Je n’ai jamais cru, même au plus fort de ma relation amoureuse avec celui que je nommerai mon « Compagnon de route », conventionnellement appelé époux,que deux êtres puissent éternellement et de manière quasi magique,vivre en osmose permanente.Aimer n’est pas, non, regarder dans la même direction. C’est poser son regard sur un être et s’en trouver touché au point de ne plus voir que lui. C’est s’oublier.Oublier notre faillite intime, notre incapacité à nous satisfaire de nous-même. Prendre plaisir dans l’abstraction de soi.

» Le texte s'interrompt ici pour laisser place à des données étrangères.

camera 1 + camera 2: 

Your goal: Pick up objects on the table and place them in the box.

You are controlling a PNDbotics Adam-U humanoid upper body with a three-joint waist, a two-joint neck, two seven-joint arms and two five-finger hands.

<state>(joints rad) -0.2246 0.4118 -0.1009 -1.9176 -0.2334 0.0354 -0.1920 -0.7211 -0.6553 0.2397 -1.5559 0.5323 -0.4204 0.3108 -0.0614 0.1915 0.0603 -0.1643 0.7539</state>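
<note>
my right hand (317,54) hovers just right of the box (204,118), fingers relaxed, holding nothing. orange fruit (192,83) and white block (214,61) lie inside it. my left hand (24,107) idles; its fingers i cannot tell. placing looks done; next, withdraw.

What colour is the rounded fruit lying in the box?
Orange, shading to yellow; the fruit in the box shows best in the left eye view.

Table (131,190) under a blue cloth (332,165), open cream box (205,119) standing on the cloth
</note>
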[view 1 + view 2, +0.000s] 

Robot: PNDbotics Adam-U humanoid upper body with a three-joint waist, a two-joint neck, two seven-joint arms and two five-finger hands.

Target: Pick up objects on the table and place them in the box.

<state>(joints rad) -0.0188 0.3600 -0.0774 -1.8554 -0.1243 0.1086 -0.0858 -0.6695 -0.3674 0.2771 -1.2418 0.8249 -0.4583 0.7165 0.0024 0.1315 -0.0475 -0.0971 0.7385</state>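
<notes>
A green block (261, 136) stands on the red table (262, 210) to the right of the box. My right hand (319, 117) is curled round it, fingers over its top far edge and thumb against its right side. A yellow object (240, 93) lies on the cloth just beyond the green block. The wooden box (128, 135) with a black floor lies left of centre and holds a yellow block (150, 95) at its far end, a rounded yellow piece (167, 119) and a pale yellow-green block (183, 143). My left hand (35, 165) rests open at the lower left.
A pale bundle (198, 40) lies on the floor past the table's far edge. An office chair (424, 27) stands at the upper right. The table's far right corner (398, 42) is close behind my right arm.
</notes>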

Un renoncement libérateur où l’on met tout son être à la disposition de l’autre avec l’espoir secret qu’il daigne se l’approprier, presque par compassion. Mais ce renoncement-là, tôt ou tard, revêt de bien tristes oripeaux, lui qui tantôt nous soulageait de notre impuissance à n’exister qu’au travers de lui  prend inéluctablement visage de résignation. De suicide quotidien, de douleur contre laquelle il n’existe aucune alternative que la fuite.La désincarcération comme ultime recours, quasi instinctif, avant l’inévitable déchirement,implosion puis anéantissement de sa propre identité.